Sans douceur, on la coucha sur le lit de bois. Ses poignets furent ramenés brutalement au-dessus de sa tête et on les enchaîna au treuil, tandis que l'aide- bourreau faisait de même avec ses chevilles. L'échevin Lhuillier se pencha sur elle :
— Femme, avant que la douleur ne s'empare de vous, je vous adjure de nous dire, de bon gré, ce que vous êtes venue faire en cette ville. Épargnez-vous, épargnez-nous ce qui va suivre. Pourquoi êtes- vous venue ?...
Les yeux de Catherine cherchaient Arnaud, éperdument. Mais il se tenait hors de son champ de vision. Elle ne pouvait même pas deviner s'il était encore là. Alors, elle regarda Lhuillier.
— Pour retrouver l'homme que j'aimais, murmura-t-elle. Mais je ne vous dirai pas son nom.
— Pourquoi ?
— Parce que vous ne me croiriez pas !
Un hurlement de douleur lui échappa. Sur un signe discret de l'échevin, le tourmenteur avait donné un tour au treuil. Le corps de Catherine fut envahi par une marée de souffrance. Elle crut que ses bras et ses jambes s'arrachaient d'elle.
— Soyons sérieux, fit doucement Lhuillier. Si vous voulez que nous vous accordions crédit, il faut, au moins nous dire le nom de cet homme. Qui est-ce ? Quelque Bourguignon qui vit secrètement ici ? Allons... montrez-vous raisonnable et votre souffrance cessera.

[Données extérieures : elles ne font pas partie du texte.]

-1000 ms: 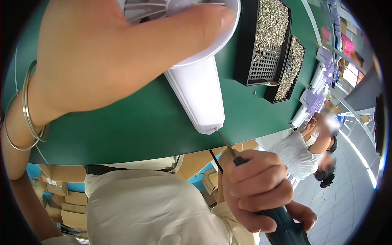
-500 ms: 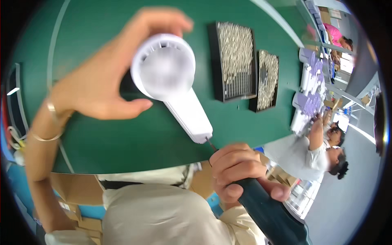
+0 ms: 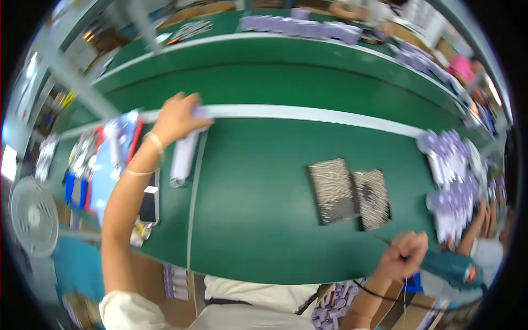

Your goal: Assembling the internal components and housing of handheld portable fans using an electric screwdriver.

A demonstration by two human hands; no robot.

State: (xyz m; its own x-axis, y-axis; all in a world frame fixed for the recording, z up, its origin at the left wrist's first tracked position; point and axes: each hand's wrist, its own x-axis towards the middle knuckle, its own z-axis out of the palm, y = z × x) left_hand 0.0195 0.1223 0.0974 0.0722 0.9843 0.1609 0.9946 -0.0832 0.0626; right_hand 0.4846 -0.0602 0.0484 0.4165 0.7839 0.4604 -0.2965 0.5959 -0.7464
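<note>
The left hand (image 3: 180, 118) has its grip closed over the lilac head (image 3: 201, 114) of a white handheld device (image 3: 184, 157) at the far left of the counter (image 3: 258, 220), just left of a pale line (image 3: 192, 220); blur hides whether the device rests there. The right hand (image 3: 407, 256) wraps its grip around a power screwdriver (image 3: 443, 266), its bit apart from any device. Screw driving at the handle's end seems finished for this piece, though the result is too small to confirm; letting go of it seems left. Right of two screw trays (image 3: 333, 187) lie more devices (image 3: 448, 159), perhaps awaiting the same work. In the earlier frame the bit met the handle's end; now device and screwdriver are well apart.
</note>
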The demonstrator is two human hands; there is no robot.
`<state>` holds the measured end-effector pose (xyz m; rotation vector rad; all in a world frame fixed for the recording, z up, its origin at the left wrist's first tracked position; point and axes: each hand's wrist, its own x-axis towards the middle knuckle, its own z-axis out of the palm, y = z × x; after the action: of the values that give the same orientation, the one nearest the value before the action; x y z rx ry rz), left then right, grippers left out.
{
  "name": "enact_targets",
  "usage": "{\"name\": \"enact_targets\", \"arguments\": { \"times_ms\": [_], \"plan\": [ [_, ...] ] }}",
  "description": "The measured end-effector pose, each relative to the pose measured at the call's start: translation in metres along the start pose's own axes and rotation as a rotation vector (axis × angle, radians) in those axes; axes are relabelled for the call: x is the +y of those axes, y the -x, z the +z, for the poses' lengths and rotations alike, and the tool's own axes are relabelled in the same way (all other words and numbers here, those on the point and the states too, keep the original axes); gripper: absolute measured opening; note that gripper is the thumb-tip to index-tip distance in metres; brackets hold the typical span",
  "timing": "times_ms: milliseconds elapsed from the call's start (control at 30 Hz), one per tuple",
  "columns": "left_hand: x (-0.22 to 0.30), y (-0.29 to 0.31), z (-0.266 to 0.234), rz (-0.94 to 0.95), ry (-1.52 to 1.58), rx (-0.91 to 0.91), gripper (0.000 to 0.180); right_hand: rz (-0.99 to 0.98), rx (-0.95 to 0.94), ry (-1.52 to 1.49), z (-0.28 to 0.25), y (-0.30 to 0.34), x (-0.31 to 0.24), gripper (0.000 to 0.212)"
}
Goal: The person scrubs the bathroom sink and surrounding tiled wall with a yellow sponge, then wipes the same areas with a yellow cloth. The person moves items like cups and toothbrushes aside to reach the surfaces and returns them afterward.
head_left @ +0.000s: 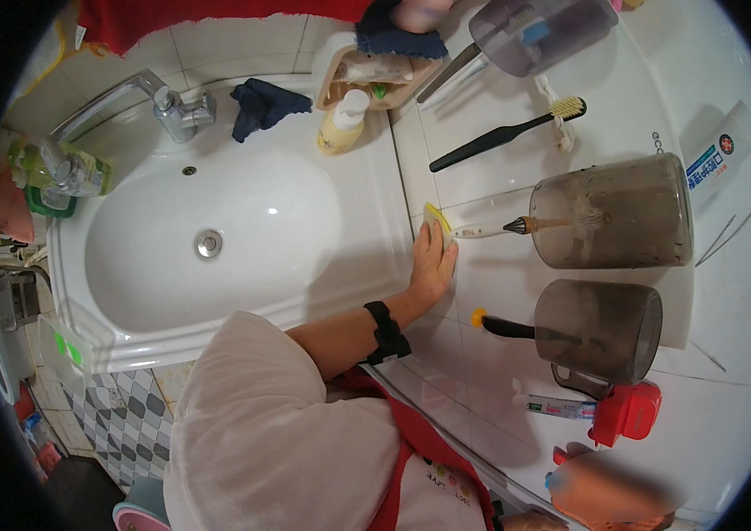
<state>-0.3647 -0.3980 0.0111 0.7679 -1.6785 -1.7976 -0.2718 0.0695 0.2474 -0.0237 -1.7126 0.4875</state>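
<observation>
One hand (433, 265), fingers pressed together, holds a yellow sponge (436, 221) flat against the tiled counter (482, 177) just beside the sink's (216, 239) right edge. Near it lie two smoky cups (613, 212), each holding one toothbrush, and one black toothbrush (499, 137).

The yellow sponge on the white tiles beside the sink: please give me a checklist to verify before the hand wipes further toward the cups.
1. Grip on the yellow sponge: ok, the hand presses it flat on the tiled wall.
2. Path ahead: not ok, a white brush lies right next to the sponge, its head inside the upper grey cup.
3. Lower grey cup: ok, apart from the hand.
4. Black toothbrush: ok, apart from the sponge.
5. Other hand: cannot tell, not in view.
6. Sponge wetness: cannot tell.
</observation>
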Motion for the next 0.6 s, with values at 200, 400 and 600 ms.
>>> {"name": "enact_targets", "arguments": {
  "times_ms": [200, 400, 600],
  "plan": [
    [-0.002, 0.0, 0.003, 0.038, 0.006, 0.05, 0.065, -0.014, 0.011, 0.013, 0.002, 0.002, -0.003, 0.051],
    [-0.004, -0.003, 0.0, 0.028, 0.008, 0.002, 0.065, -0.025, 0.017, 0.012, 0.008, 0.001, -0.007, 0.05],
    [-0.002, -0.002, 0.0, -0.022, 0.031, -0.006, 0.065, -0.046, 0.027, 0.011, 0.01, 0.001, -0.009, 0.05]
  ]
}}
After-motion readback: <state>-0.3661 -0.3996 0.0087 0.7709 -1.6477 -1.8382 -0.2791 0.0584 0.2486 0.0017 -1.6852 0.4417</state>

Des larmes brûlantes coulaient sur les joues de Catherine. Elle avait si mal que parler lui était déjà pénible.
— Demandez... à messire de Montsalvy. II... devrait... pouvoir vous le dire !
L'échevin hésita. Mais, juste à cet instant, deux hommes, deux chevaliers entrèrent dans la salle et s'approchèrent vivement du lit de torture. Malgré les larmes qui emplissaient ses yeux, Catherine reconnut Xaintrailles, mais elle n'avait jamais vu l'autre. C'était Jean de Dunois, Bâtard d'Orléans, le maître de la ville assiégée. Devant lui, chacun s'écarta avec respect car, à la noblesse de sa naissance1, il joignait une grande bravoure, une indéfectible loyauté et une infinie gentillesse. Il jeta sur la suppliciée un rapide coup d'œil, fit un geste.
— Délivre cette femme, bourreau...
— Monseigneur, commença Lhuillier, ne vous semble-t-il pas...
D'un geste calme mais ferme, Dunois le fit taire.
— Non, mon ami ! Nous avons mieux à faire céans que torturer une femme peut-être innocente. J'apporte de merveilleuses nouvelles.
De derrière le pilier, Arnaud surgit, pâle de colère.
— C'est moi, Monseigneur, qui ai fait arrêter cette femme. C'est moi qui ai dit qu'elle était dangereuse et c'est moi que vous offensez en désavouant mes actes !
Cette fois, le bâtard sourit, avec une nuance de tendresse, et Catherine, que le bourreau aidait à s'asseoir, remarqua l'extraordinaire séduction de ce sourire. Dunois posa ses deux mains sur les épaules du capitaine.